That’s not just blended whiskies like Suntory’s highball-friendly Toki, which Fukuyo-san was in San Francisco to chat about, but all the whiskies, as even, say, an 18 year old Yamazaki from a single distillery still has to be blended from a number of different barrels. “I blend every product that we release,” says Fukuyo-san.

Toki may seem simple, but Fukuyo-san says the whisky is composed of 12 to 13 different spirits. As he guided me through tasting a few of those components, he highlighted the two main ingredients — which comprise 75 to 80 percent of what’s in the bottle — a lightly-peated Hakushu and “heavy” grain spirit from Chita, Suntory’s grain distillation arm. Chita, While a typical single grain distillery may pump out only one product, Chita makes spirit in three different “weights” — light, medium, and heavy. “We use the lightest malt from Hakushu and the heaviest grain whisky from Chita in Toki,” he says, a sort of yin and yang designed to counterbalance one another.

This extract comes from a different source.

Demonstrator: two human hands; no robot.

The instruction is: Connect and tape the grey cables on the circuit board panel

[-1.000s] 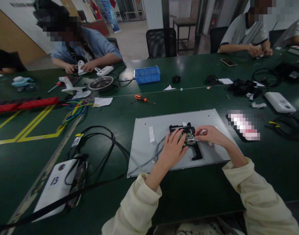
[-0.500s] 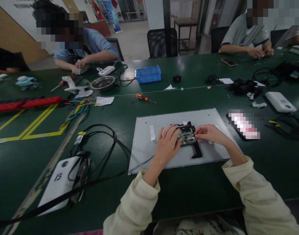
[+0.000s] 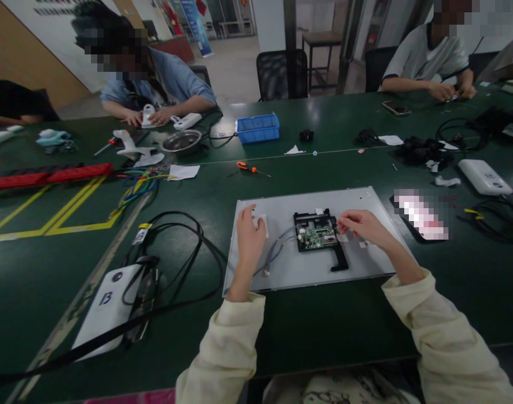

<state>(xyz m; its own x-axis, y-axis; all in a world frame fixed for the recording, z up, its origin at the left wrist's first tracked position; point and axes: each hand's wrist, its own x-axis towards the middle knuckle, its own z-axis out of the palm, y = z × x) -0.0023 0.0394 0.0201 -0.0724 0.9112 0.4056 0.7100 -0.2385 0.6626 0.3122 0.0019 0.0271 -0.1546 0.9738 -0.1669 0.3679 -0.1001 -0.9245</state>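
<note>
A flat grey panel (image 3: 281, 275) lies on the green table, with a black bracket (image 3: 339, 259) on its middle. The bracket carries a green circuit board (image 3: 319, 238), now in full view. My left hand (image 3: 250, 238) is over the panel's left side, thumb and fingers apart, beside a white strip (image 3: 262, 224). Grey wires (image 3: 277, 247) with a small plug at the end run from the board's left side. My right hand (image 3: 363, 227) has its fingertips pinched together at the bracket's right edge, near a pale strip (image 3: 342, 238); what is in the pinch is too small to tell.
An orange screwdriver (image 3: 248, 167) lies beyond the panel, a blue basket (image 3: 257, 129) further back. To the right is a phone (image 3: 420, 216). Black cables (image 3: 197, 247) and a white power bank (image 3: 107, 308) are at left. Co-workers sit across the table.
My left hand has moved left off the circuit board, uncovering the board and the grey wires. My right hand stays pinched at the bracket's right edge.
</note>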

In our discussion in San Francisco’s Modernist Club, Fukuyo-san also waxes philosophical about Suntory’s wood program: When it ages whiskey in sherry barrels, he says, Suntory insists on oak that’s actually from Spain. That decision was based on experimental aging the distillery undertook 30 years ago. “The color of the whisky is denser with Spanish oak,” says Fukuyo-san. Result: The whole company uses Spanish oak in its sherry operation.

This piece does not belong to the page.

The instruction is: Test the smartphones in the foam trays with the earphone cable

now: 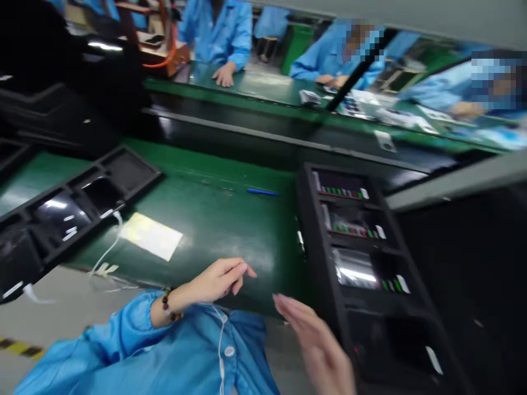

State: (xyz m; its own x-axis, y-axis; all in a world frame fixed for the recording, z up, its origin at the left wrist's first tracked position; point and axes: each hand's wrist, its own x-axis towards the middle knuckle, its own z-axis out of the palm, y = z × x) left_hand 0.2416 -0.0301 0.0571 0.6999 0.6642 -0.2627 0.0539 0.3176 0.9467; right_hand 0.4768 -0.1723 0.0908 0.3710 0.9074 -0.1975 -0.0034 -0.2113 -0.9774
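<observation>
My left hand (224,278) is above the near edge of the green table (209,219), its fingers curled and the thumb against the index finger. Whatever it may pinch is too small to make out. My right hand (315,343), smeared by motion, has its fingers stretched out with nothing visible in them. It hovers beside the black compartment tray (307,181) on the right, whose compartments hold dark flat pieces with green, red and white strips. A pale yellow-and-white sheet (152,236) lies left of my left hand.
Another black tray (142,184) with shiny dark panels stands left, a white cable (107,252) running from it. A blue pen (262,192) lies on the far part of the table. Across a dark divider (247,131), people in blue work at another green bench (263,85).
</observation>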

As for mizunara oak, the Japanese wood that is taking the world by storm, Fukuyo-san notes that its use began during World War II, when European wood became difficult to obtain, for obvious reasons. Mizunara casks were a product of necessity, and they continued producing them (Suntory has its own cooperage) until the 1970s. It wasn’t until Hibiki’s launch in 1989 that mizunara cask production began again, as blenders thought that the unique character those barrels provided could be put to good use in a blended spirit.

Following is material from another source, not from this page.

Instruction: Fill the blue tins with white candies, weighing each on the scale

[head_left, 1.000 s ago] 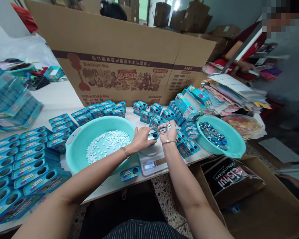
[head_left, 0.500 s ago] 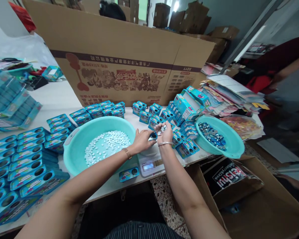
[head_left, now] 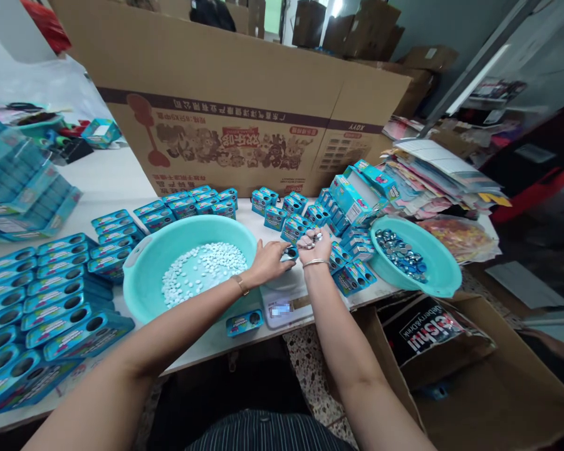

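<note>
My left hand (head_left: 269, 260) is closed on a small blue tin (head_left: 291, 252) that rests on a white scale (head_left: 284, 299). My right hand (head_left: 316, 245) is curled into a fist just right of the tin, with white tablets showing between its fingers. Left of my hands stands a teal basin (head_left: 145, 275) that holds a spread of white tablets (head_left: 202, 271). Another blue tin (head_left: 245, 322) lies on the table in front of the scale.
Rows of blue tins (head_left: 42, 300) cover the left side, more (head_left: 282, 210) stand behind the scale. A second teal basin (head_left: 444, 279) at right holds round lids. A big cardboard box (head_left: 244, 106) blocks the back; open cartons (head_left: 474, 376) stand on the floor at right.
My right hand has closed from a cupped palm of tablets into a fist over the tin. The left hand stays on the tin. A person at right has moved out of view.
</note>
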Available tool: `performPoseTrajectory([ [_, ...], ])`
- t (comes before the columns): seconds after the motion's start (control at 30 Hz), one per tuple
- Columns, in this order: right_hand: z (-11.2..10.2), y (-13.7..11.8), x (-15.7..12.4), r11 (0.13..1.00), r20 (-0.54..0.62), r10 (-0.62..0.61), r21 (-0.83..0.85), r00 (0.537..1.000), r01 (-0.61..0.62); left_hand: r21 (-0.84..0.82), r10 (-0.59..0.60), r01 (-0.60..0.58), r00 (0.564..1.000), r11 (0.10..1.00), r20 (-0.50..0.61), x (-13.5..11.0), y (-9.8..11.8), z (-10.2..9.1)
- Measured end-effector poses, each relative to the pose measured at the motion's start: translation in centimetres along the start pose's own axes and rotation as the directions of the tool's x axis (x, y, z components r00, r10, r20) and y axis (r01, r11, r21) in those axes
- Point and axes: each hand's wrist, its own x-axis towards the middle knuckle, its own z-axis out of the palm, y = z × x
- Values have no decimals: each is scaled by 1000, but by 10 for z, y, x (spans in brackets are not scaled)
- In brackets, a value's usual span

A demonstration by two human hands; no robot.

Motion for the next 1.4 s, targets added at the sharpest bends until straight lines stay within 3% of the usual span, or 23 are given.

Think you’re cut out to blend whisky for a living? Fukuyo-san notes that the job comes with strings attached: He can’t eat strong foods like garlic or coffee during the week, and fish is outlawed for breakfast. In fact, Fukuyo-san keeps to the same schedule of sleeping, waking, and eating no matter the day — so whether he has meetings in Tokyo or is spending the day in the blending room at Yamazaki, his body — and palate — don’t get confused.

So raise a glass and toast the blender next time you hoist a whiskey. Fun fact: At Yamazaki, the traditional toast internally is “Skol!” instead of “Kanpai!” — in honor of Denmark being the first market that imported the company’s whisky.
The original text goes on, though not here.